## WHAT YOU WILL DO
Please take the records that follow and repeat exactly the lines starting with the line with "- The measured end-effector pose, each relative" and going on through the line with "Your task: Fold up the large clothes".
---
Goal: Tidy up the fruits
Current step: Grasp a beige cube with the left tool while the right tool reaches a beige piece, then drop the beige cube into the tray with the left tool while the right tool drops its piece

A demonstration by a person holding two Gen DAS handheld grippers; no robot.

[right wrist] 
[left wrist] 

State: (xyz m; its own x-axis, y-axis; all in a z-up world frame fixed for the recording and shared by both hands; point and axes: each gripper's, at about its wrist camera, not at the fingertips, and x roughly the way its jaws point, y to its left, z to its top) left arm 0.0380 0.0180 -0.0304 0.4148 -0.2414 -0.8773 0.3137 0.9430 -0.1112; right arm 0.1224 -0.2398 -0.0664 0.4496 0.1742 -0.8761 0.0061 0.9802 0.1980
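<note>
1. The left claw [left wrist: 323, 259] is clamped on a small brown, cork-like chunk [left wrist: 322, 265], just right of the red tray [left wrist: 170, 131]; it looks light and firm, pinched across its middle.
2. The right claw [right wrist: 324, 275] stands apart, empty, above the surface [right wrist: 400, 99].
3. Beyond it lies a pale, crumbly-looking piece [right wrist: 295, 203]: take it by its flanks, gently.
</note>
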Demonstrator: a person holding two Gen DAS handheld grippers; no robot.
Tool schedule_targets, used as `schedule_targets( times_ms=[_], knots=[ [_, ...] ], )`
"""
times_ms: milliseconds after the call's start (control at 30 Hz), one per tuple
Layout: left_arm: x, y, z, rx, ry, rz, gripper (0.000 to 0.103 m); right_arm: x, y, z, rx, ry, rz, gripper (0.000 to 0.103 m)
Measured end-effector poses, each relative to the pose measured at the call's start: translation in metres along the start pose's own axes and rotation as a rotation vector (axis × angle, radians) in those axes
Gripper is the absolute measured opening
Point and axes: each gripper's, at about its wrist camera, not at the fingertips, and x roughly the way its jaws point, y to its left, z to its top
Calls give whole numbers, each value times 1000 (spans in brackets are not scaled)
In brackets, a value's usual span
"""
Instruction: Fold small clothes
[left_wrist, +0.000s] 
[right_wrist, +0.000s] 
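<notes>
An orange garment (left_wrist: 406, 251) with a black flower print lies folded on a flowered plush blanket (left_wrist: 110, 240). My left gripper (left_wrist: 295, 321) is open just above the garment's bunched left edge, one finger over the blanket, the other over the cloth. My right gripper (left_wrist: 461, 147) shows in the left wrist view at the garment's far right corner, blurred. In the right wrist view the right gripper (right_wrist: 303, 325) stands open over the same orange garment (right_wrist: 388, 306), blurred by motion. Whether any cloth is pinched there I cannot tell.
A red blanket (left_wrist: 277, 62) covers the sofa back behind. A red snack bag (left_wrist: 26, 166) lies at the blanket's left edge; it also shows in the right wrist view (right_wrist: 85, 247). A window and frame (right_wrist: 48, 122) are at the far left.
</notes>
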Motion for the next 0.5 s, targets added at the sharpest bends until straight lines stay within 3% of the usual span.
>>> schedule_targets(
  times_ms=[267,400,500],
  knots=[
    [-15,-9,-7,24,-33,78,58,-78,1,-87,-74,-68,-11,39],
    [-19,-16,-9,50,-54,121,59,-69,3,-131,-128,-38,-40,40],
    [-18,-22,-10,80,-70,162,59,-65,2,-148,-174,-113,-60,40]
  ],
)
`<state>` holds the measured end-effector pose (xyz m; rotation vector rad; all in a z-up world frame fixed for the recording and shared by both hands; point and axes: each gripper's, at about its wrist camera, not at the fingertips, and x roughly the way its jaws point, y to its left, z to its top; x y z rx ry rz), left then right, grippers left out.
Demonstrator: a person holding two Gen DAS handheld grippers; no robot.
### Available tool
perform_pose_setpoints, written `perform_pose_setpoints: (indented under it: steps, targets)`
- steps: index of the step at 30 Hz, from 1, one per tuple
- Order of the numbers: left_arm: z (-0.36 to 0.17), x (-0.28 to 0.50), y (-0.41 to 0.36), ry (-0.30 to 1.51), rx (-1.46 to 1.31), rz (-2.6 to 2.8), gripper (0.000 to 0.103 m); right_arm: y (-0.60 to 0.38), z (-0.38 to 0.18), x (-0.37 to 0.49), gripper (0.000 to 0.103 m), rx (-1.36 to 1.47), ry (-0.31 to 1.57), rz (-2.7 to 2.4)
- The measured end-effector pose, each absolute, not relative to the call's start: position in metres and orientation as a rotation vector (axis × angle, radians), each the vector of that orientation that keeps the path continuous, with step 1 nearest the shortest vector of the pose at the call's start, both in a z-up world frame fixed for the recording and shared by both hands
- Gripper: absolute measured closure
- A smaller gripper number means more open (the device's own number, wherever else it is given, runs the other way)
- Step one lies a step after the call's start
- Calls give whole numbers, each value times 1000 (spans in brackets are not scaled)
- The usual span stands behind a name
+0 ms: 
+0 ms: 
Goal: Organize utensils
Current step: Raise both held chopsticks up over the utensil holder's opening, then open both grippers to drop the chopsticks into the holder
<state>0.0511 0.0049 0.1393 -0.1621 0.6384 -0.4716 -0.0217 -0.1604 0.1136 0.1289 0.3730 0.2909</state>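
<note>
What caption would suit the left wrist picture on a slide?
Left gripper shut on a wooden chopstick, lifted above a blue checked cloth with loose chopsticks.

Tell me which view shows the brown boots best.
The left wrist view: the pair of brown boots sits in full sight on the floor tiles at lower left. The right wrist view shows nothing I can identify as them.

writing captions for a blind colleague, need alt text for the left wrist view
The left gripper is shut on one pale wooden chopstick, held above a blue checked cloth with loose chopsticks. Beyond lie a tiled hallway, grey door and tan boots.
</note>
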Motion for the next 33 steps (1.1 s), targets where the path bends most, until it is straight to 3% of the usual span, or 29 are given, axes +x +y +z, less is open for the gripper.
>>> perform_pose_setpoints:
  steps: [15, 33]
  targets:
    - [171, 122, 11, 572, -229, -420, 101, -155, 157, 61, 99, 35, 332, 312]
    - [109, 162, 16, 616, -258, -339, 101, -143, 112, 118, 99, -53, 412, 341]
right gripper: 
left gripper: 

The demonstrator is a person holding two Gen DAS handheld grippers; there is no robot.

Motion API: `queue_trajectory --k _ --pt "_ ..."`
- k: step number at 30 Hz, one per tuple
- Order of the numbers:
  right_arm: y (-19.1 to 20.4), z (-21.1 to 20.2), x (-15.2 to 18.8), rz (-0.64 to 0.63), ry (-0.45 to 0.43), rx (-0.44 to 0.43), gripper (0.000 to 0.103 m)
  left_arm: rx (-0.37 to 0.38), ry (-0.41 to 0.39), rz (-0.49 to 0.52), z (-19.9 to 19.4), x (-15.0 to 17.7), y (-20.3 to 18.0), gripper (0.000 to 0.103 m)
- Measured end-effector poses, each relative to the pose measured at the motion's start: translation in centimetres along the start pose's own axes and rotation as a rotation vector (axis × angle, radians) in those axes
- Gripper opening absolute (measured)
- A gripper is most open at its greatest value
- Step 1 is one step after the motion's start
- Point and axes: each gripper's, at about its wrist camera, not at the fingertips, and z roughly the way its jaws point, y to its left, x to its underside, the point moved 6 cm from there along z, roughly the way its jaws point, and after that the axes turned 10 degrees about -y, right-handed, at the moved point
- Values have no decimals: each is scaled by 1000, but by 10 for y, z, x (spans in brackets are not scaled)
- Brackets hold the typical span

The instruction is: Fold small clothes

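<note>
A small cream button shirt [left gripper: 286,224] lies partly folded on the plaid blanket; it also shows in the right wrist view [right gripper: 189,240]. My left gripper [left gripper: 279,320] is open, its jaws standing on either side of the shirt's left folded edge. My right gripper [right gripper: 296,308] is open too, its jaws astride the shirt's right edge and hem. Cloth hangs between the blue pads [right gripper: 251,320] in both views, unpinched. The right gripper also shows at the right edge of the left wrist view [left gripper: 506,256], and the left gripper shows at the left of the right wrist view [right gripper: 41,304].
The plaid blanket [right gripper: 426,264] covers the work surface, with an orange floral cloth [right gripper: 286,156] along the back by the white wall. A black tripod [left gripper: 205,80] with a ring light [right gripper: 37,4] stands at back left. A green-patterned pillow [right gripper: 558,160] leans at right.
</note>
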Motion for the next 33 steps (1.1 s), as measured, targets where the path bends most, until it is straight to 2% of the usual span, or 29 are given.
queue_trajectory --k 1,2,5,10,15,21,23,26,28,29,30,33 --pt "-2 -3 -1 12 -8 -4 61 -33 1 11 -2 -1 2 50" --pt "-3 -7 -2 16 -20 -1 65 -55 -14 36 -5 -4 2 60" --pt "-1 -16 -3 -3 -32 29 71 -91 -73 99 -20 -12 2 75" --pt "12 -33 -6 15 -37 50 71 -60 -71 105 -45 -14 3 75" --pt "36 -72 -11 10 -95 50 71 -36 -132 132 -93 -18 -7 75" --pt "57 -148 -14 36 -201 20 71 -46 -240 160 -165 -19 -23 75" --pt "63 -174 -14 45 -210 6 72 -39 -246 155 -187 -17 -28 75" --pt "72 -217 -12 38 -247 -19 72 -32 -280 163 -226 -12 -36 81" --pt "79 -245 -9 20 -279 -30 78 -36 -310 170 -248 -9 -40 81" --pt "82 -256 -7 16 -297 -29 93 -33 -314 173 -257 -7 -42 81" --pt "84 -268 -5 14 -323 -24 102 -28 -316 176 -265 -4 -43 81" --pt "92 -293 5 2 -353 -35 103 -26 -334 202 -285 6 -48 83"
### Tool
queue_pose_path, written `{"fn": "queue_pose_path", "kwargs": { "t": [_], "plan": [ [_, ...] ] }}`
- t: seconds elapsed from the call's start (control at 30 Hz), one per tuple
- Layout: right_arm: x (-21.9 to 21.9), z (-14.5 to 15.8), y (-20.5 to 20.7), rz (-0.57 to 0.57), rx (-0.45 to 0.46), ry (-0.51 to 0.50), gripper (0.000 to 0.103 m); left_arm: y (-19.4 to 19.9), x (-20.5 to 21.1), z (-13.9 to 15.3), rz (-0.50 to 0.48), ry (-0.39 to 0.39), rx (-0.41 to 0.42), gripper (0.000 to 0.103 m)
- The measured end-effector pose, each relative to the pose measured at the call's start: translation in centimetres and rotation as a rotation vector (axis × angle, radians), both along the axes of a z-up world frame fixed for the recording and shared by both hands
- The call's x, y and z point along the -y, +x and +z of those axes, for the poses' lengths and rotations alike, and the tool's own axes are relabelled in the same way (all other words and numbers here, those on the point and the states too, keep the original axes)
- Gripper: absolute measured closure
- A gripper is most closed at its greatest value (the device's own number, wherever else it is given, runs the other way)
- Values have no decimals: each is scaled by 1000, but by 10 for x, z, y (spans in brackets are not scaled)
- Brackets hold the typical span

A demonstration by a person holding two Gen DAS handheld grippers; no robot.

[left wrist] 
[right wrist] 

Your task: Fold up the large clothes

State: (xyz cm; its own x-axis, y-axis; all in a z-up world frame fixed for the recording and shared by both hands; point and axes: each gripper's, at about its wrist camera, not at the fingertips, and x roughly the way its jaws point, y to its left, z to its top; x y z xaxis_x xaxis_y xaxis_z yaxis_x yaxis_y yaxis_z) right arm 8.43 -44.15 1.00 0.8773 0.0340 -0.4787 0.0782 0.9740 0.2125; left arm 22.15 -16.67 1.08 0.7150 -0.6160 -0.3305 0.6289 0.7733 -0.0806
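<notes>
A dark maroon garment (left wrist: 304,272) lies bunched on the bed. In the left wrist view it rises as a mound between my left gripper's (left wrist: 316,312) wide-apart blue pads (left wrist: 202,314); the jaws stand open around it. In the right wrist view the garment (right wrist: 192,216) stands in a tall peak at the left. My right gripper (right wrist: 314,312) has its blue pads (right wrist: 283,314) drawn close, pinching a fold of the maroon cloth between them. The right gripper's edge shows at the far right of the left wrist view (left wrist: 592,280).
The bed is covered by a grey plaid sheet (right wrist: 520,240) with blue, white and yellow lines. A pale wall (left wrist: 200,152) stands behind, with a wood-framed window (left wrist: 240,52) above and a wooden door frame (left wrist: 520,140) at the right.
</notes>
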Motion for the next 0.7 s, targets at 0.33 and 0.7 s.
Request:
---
## RESPONSE AREA
- The measured end-effector pose, each relative to the pose measured at the call's start: translation in centimetres and rotation as a rotation vector (axis × angle, radians), both along the axes of a z-up world frame fixed for the recording and shared by both hands
- The call's x, y and z point along the -y, +x and +z of those axes, for the poses' lengths and rotations alike, and the tool's own axes are relabelled in the same way (all other words and numbers here, those on the point and the states too, keep the original axes)
- Gripper: absolute measured closure
- A gripper is most closed at its greatest value (the device's own number, wherever else it is given, runs the other way)
- Values have no decimals: each is scaled by 1000, but by 10 for x, z, y (spans in brackets are not scaled)
- Brackets hold the typical span

A demonstration by a person holding two Gen DAS handheld grippers; no robot.

[left wrist] 
[right wrist] 

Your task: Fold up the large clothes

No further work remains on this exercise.